- _Task description_:
Check each line of the listing for the string "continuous". Copy those where it appears.

- _Extracted records_:

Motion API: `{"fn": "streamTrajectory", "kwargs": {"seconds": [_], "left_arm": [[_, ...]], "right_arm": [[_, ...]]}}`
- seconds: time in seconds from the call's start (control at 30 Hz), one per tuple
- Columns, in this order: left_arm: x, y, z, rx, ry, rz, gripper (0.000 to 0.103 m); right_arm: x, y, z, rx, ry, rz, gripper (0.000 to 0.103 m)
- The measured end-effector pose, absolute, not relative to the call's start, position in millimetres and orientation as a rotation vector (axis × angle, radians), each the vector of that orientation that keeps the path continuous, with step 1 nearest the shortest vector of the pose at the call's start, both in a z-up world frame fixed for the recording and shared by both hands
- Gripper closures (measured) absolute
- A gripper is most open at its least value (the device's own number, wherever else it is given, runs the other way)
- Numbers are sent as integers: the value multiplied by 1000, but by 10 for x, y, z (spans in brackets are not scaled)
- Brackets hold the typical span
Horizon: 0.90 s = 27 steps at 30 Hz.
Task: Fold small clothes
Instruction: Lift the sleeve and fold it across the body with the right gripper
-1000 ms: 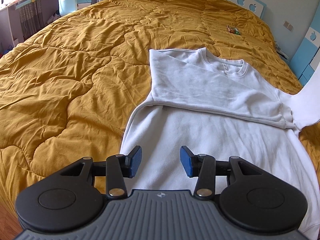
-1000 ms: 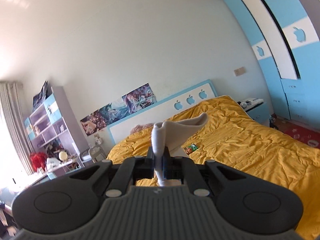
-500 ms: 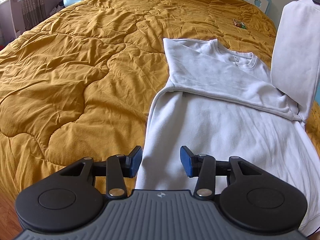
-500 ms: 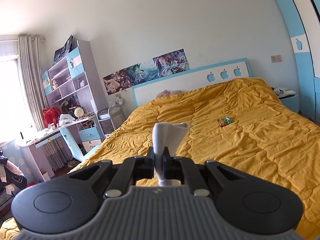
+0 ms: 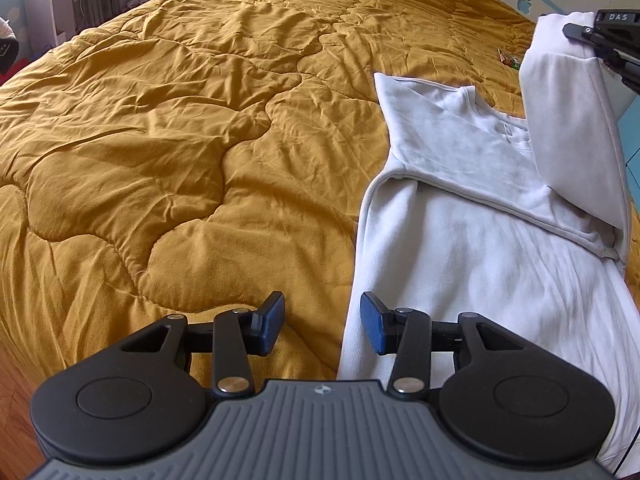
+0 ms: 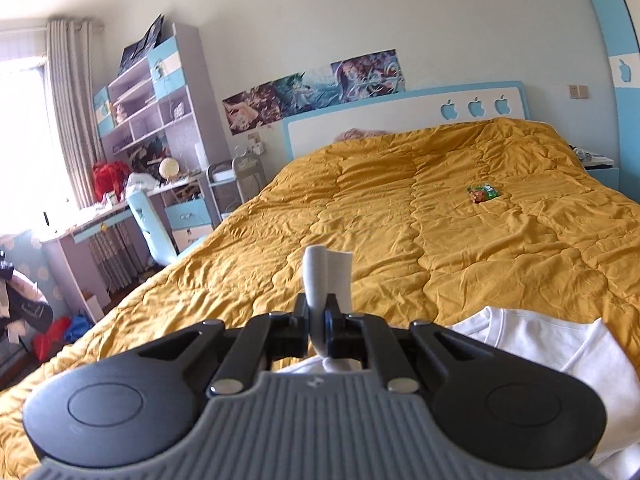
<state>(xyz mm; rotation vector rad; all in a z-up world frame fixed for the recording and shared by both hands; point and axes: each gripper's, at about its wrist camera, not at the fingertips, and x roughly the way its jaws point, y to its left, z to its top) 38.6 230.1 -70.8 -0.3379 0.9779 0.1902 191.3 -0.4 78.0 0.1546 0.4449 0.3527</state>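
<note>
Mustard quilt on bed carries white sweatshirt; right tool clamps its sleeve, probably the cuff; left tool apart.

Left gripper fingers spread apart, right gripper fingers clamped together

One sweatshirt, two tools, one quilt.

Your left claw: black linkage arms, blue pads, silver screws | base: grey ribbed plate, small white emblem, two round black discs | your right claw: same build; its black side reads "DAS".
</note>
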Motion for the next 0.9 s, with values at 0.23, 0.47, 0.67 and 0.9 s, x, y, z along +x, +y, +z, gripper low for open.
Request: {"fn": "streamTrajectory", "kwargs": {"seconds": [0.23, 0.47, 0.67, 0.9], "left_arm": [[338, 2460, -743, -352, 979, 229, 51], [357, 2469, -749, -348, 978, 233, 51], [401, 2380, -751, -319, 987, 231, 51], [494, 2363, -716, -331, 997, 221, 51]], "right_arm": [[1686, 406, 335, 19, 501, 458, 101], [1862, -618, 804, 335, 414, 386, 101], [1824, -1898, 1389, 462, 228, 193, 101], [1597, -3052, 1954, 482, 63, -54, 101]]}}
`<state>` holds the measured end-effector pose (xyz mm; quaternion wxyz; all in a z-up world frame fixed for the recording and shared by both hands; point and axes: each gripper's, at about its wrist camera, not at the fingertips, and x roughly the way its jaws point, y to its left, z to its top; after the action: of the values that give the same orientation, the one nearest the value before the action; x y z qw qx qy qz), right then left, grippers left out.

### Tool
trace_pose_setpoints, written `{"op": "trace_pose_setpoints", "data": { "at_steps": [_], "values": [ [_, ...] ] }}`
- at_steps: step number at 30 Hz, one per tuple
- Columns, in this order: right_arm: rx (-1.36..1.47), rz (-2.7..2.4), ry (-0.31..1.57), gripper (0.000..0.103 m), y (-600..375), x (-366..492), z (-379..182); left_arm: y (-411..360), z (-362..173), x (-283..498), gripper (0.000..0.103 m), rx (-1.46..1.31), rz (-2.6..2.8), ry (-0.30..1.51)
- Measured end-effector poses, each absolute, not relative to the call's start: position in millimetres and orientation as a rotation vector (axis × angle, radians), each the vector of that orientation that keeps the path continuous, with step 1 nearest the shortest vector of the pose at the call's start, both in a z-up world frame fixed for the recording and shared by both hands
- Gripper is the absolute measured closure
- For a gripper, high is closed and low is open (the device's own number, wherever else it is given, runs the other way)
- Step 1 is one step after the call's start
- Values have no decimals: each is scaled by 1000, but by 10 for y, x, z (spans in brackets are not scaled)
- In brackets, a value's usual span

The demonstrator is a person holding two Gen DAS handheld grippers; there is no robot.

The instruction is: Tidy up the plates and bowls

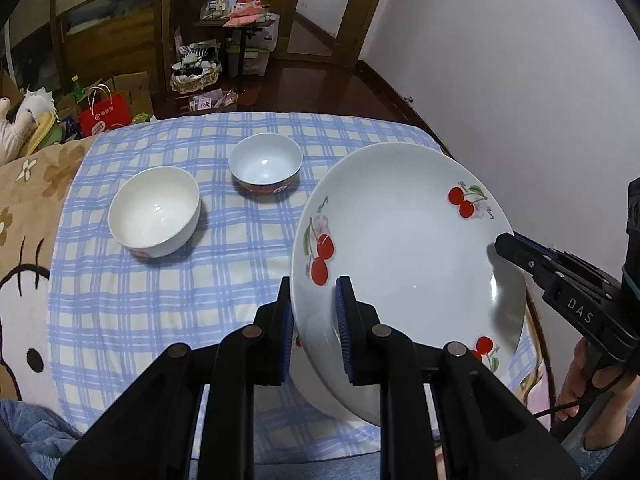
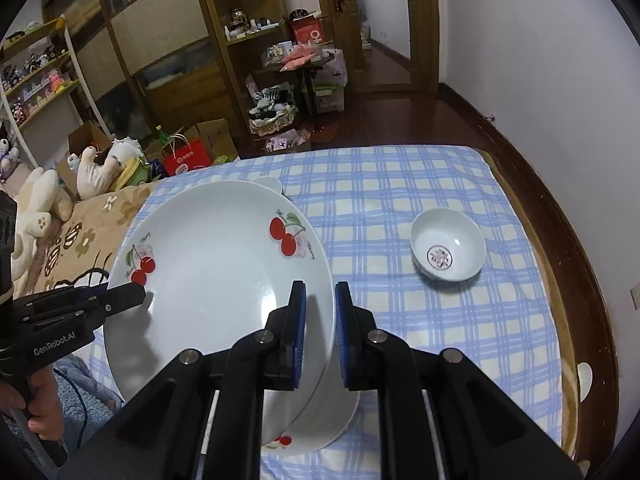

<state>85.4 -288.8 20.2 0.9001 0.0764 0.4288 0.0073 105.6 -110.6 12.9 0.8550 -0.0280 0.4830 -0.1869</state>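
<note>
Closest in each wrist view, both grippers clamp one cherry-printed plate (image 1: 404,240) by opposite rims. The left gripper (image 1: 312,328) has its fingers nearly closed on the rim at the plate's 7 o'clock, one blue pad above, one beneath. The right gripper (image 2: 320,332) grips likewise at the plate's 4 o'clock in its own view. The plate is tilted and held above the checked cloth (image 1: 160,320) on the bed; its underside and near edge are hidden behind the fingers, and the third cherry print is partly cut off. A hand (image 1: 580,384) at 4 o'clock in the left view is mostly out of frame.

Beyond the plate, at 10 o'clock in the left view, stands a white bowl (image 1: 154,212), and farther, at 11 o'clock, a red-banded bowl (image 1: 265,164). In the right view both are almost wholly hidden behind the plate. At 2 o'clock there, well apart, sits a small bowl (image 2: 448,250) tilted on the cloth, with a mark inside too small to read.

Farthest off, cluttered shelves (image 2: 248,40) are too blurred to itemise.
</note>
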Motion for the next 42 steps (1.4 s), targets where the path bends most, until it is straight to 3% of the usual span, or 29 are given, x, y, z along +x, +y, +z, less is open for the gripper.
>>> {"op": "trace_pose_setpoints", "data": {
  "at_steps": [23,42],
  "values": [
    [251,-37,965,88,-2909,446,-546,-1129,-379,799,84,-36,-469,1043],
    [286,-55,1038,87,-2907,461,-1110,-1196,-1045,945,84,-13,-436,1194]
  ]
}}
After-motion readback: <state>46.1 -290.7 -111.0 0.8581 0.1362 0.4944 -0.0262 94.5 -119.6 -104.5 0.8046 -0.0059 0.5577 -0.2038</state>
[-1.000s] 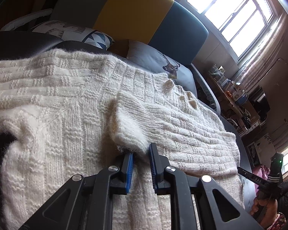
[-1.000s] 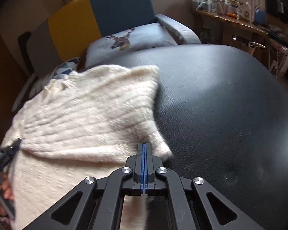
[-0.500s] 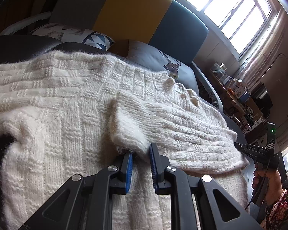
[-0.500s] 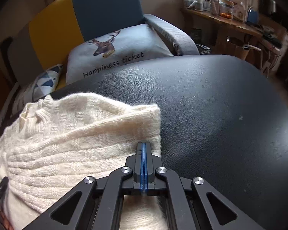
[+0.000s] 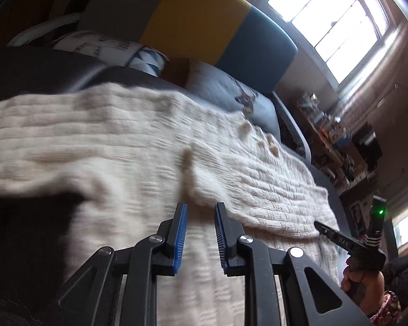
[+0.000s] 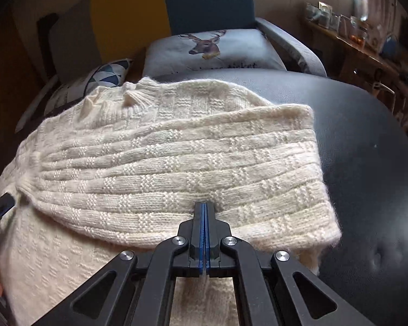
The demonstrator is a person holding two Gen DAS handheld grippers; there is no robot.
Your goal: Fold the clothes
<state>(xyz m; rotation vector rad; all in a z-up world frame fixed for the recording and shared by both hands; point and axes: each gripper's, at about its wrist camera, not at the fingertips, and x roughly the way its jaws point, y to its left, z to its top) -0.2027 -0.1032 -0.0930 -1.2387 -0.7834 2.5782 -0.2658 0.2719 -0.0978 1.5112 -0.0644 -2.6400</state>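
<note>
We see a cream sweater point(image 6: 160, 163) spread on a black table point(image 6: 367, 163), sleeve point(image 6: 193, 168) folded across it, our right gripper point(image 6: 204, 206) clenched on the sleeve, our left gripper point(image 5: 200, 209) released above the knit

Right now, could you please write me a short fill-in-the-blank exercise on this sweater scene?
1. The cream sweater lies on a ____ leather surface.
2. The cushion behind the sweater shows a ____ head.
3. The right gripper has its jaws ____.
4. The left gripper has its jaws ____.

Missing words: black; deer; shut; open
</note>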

- _Result_:
- The measured end-effector pose, absolute, not relative to the call's start, position in millimetres and orientation as a rotation vector (axis × angle, radians), each the vector of that orientation that keeps the path continuous, with step 1 nearest the shortest vector of the pose at the call's start, both in a z-up world frame fixed for the recording and shared by both hands
- Measured end-effector poses, each absolute, not relative to the call's start: position in millimetres and orientation as a rotation vector (axis × angle, radians), each the vector of that orientation that keeps the path continuous, with step 1 nearest the shortest vector of the pose at the call's start, both in a z-up world frame fixed for the recording and shared by both hands

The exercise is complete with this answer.